Em comunicado, o Patriarcado Latino de Jerusalém, responsável pela igreja em Gaza, disse que as pessoas abrigadas no Complexo da Sagrada Família haviam encontrado ali "um santuário, na esperança de que os horrores da guerra ao menos poupassem suas vidas, depois que seus lares, pertences e dignidade já haviam sido arrancados".

O Patriarcado condenou o ataque, afirmando que ele é apenas mais um dentre os vários que destroem Gaza e seu povo, e que "condena fortemente essa tragédia e esse ataque contra civis inocentes e um local sagrado".

"Contudo, essa tragédia não é maior ou mais terrível que as várias outras que já se abateram sobre Gaza. Muitos outros civis inocentes também foram feridos, deslocados e mortos. Morte, sofrimento e destruição estão por toda a parte", diz a nota.

O Patriarcado também fez um pedido para que "essa tragédia que é humanamente e moralmente injustificada" seja parada. "Essa guerra terrível precisa chegar a um fim total, para que possamos dar início ao longo trabalho de restaurar a dignidade humana."

Israel emite raro pedido de desculpas

As Forças de Defesa de Israel (FDI) disseram estar cientes dos danos causados à igreja e asseguraram que o incidente está sob investigação. O Exército israelense disse fazer "todos os esforços possíveis para mitigar os danos a civis e estruturas civis, incluindo locais religiosos, e lamenta qualquer dano causado a eles." Em várias ocasiões, Israel acusou militantes do Hamas de operar em áreas civis.

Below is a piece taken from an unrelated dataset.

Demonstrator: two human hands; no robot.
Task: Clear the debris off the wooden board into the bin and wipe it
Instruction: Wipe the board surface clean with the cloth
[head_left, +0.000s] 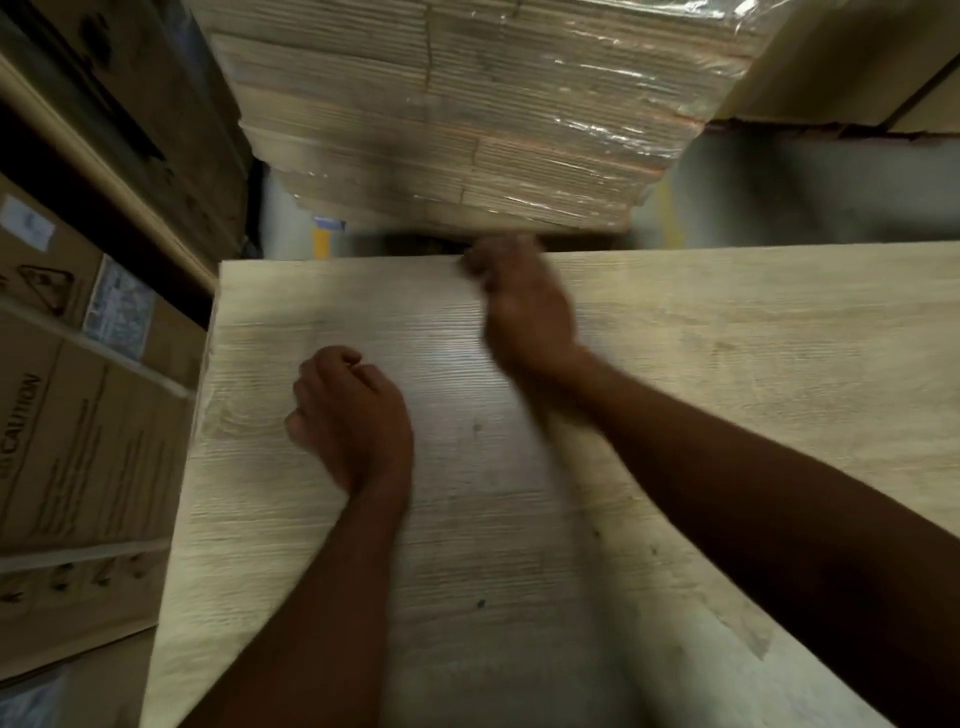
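Two hands are resting on the wooden board (727, 338): left hand (353, 415) curled, right hand (524, 306) blurry at the far edge, grip unclear. Box (78, 457) beside says "CAUTION".

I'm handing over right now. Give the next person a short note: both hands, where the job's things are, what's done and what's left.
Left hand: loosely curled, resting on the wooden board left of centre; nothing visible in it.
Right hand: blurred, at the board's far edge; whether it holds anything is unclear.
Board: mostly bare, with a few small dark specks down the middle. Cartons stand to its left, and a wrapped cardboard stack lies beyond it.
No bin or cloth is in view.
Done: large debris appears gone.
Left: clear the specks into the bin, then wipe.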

Em um gesto raro, o Ministério do Exterior de Israel publicou um pedido de desculpas nas redes sociais. "Israel expressa profundo pesar pelos danos à Igreja da Sagrada Família na Cidade de Gaza e por qualquer vítima civil" disse a pasta.

A primeira-ministra italiana, Giorgia Meloni, condenou Israel pelo ataque à igreja. "Os ataques à população civil que Israel vem demonstrando há meses são inaceitáveis. Nenhuma ação militar pode justificar tal atitude", afirmou.

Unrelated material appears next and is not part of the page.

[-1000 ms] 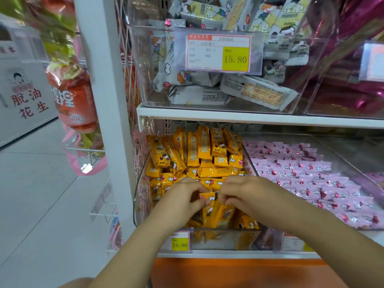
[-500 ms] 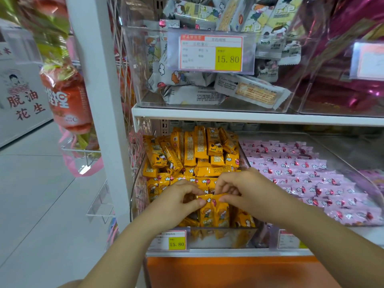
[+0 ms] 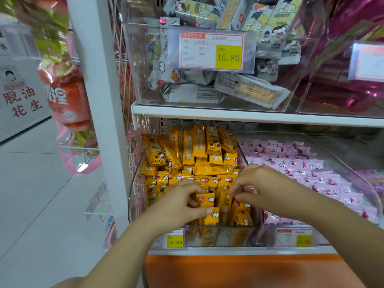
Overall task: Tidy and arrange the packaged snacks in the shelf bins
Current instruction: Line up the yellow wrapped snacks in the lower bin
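We see the left hand (image 3: 180,204) pinching a yellow snack packet (image 3: 205,201) in the clear bin (image 3: 220,235); whether the curled right hand (image 3: 266,188) grips anything is unclear.

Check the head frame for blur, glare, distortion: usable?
Head view: left hand and the yellow pack it pinches are sharp; upper price tag legible; lower right price tag washed out, unreadable; hanging bags at left smeared; wide-angle lens skews the white post. Usable centrally.
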A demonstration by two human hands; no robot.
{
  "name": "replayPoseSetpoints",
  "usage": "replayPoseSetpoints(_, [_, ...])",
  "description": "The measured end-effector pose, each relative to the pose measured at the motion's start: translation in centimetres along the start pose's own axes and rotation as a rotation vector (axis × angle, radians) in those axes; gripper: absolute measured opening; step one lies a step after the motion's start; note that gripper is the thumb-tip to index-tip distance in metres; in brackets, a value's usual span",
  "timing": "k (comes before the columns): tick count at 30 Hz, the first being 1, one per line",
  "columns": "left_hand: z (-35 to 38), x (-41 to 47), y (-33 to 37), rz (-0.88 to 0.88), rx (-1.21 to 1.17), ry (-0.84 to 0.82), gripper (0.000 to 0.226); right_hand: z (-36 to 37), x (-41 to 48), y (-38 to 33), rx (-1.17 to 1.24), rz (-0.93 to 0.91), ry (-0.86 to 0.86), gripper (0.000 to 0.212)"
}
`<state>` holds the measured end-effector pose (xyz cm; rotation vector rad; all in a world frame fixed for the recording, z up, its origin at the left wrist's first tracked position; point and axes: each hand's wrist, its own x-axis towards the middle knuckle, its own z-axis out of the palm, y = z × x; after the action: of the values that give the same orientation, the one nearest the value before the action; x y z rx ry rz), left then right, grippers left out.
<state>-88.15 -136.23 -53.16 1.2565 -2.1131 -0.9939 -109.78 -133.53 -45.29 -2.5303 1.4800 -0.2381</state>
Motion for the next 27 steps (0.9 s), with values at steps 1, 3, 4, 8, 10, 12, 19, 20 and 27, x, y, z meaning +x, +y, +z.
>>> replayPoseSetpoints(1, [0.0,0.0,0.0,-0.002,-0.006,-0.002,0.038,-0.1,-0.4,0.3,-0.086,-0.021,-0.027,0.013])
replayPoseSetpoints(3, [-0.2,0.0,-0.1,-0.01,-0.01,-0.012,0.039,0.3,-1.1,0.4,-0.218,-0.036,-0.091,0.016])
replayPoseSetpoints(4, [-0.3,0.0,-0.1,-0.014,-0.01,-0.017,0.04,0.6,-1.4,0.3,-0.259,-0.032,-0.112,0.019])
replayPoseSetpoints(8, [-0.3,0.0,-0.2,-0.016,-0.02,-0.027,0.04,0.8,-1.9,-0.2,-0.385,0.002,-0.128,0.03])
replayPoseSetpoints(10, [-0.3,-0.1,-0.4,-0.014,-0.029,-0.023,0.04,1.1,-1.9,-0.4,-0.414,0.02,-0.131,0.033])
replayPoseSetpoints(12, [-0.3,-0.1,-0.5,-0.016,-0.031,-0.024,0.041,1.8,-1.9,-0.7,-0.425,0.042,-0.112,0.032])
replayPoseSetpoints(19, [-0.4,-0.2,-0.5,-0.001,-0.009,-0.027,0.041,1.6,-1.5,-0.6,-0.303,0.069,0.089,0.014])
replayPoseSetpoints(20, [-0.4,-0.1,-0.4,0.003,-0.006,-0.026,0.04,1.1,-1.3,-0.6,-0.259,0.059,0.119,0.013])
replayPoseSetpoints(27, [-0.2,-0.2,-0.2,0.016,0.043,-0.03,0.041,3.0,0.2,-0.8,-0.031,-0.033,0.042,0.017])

Em comunicado, a Igreja Ortodoxa afirmou que atacar um local sagrado "é uma flagrante afronta à dignidade humana e uma grave violação da santidade da vida e da inviolabilidade de locais religiosos, que deveriam servir como refúgios seguros em tempos de guerra".

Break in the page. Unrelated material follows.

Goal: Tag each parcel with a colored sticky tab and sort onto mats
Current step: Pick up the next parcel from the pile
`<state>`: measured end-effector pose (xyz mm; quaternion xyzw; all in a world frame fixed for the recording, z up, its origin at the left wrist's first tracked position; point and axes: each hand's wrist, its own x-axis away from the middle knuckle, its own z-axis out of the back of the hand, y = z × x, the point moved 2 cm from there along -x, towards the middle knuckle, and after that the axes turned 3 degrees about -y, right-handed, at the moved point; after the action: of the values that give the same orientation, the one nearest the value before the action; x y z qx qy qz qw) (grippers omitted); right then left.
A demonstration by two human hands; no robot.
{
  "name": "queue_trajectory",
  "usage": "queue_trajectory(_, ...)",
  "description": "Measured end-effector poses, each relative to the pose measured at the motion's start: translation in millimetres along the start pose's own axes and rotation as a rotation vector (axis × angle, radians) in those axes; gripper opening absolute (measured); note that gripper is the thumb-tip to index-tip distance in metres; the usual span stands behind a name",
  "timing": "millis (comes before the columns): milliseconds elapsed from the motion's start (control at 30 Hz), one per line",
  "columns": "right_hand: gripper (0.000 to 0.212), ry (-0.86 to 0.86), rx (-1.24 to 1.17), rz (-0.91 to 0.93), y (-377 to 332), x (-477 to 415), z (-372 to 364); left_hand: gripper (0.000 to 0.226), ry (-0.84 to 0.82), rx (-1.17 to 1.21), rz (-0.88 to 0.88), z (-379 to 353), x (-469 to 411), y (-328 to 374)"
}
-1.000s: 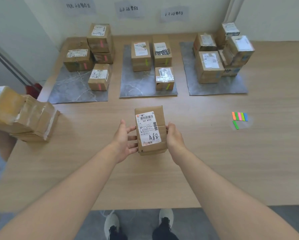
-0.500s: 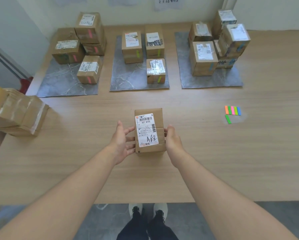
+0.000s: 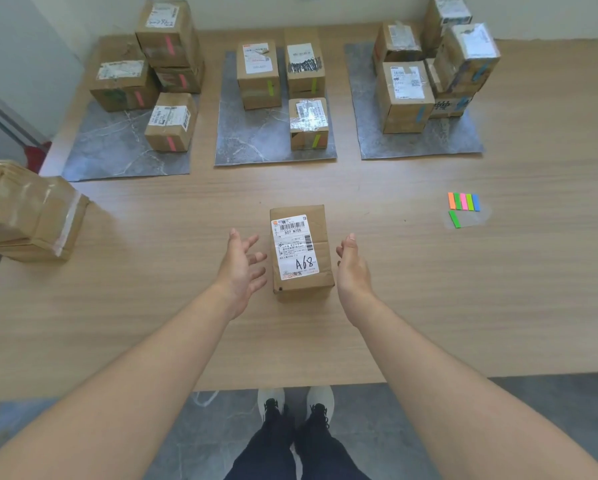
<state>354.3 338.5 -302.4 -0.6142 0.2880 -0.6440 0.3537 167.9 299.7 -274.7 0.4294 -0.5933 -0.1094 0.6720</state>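
Along the far side of the table (image 3: 498, 289) I saw three grey mats side by side. The left mat (image 3: 117, 157) carried pink-tabbed parcels (image 3: 171, 123), the middle mat (image 3: 252, 143) green-tabbed parcels (image 3: 257, 74), and the right mat (image 3: 429, 147) blue-tabbed parcels (image 3: 406, 95). A pile of taped parcels (image 3: 31, 220) sat at the table's left edge. A strip of sticky tabs (image 3: 463, 201) lay well off to the right, with one loose green tab (image 3: 454, 219) just below it.

The parcel marked A68 (image 3: 302, 251) rested near the front middle of the table, label up, directly between the hands. The left hand (image 3: 240, 268) hovered just beside its left side, fingers spread and relaxed, holding nothing. The right hand (image 3: 353, 268) was just beside its right side, also loose-fingered and holding nothing.

The table was pale wood grain, set against a light wall (image 3: 290, 8). Below its front edge I saw grey floor (image 3: 377, 427) and white shoes (image 3: 271, 398).
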Motion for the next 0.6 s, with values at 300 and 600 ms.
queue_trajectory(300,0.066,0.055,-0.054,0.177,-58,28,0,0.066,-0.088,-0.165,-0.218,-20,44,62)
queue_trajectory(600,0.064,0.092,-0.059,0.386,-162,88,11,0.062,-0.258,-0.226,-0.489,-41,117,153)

Há cerca de 1.200 palestinos cristãos em Gaza. Desde o início da guerra, muitos procuraram abrigo nas duas igrejas cristãs do enclave.

Igreja em Gaza tinha linha direta com o papa Francisco

Em meio à destruição em Gaza havia um vislumbre diário de esperança na paróquia da Sagrada Família: um telefonema noturno do papa Francisco. Todos os dias, por volta das 20h, desde o início da guerra, o papa ligava para ter notícias sobre os palestinos abrigados na sede da igreja.

"Ele nos telefonava diariamente, mesmo nos dias mais sombrios, sob bombardeio, quando pessoas estavam sendo mortas e feridas ao nosso redor", disse Romanelli. Ele, assim como Francisco, é natural de Buenos Aires.

Vídeos divulgados após a morte de Francisco mostram o papa falando por videochamada com o padre e fiéis abrigados na igreja. Em uma das ligações, efetuada no último aniversário de Francisco, em 17 de dezembro de 2024, crianças palestinas cantam parabéns para o papa.

"A comunicação era constante, dia e noite. Às vezes, devido à difícil situação em Gaza, eram necessárias três ou quatro horas de tentativas até que a ligação finalmente fosse atendida. Mas ele nunca desistiu até chegar até nós", relatou Romanelli após a morte do pontífice.

"Ele fez todos os esforços para falar com cada um de nós por telefone", disse, por sua vez à DW, George Anton, coordenador de emergência da paróquia. "Desde o início da guerra até o dia anterior à sua morte, ele permaneceu uma presença diária em nossas vidas. Ele nunca se esqueceu de nós."

A última vez que Francisco fez contato foi dois dias antes da sua morte, contou Romanelli. "Ele pediu nossas orações, nos deu sua bênção e nos agradeceu por nosso compromisso com a paz".

A última chamada, quando o papa estava bastante fragilizado, durou apenas 30 segundos. Mas, na maioria dos dias, a ligação durava cerca de 15 minutos.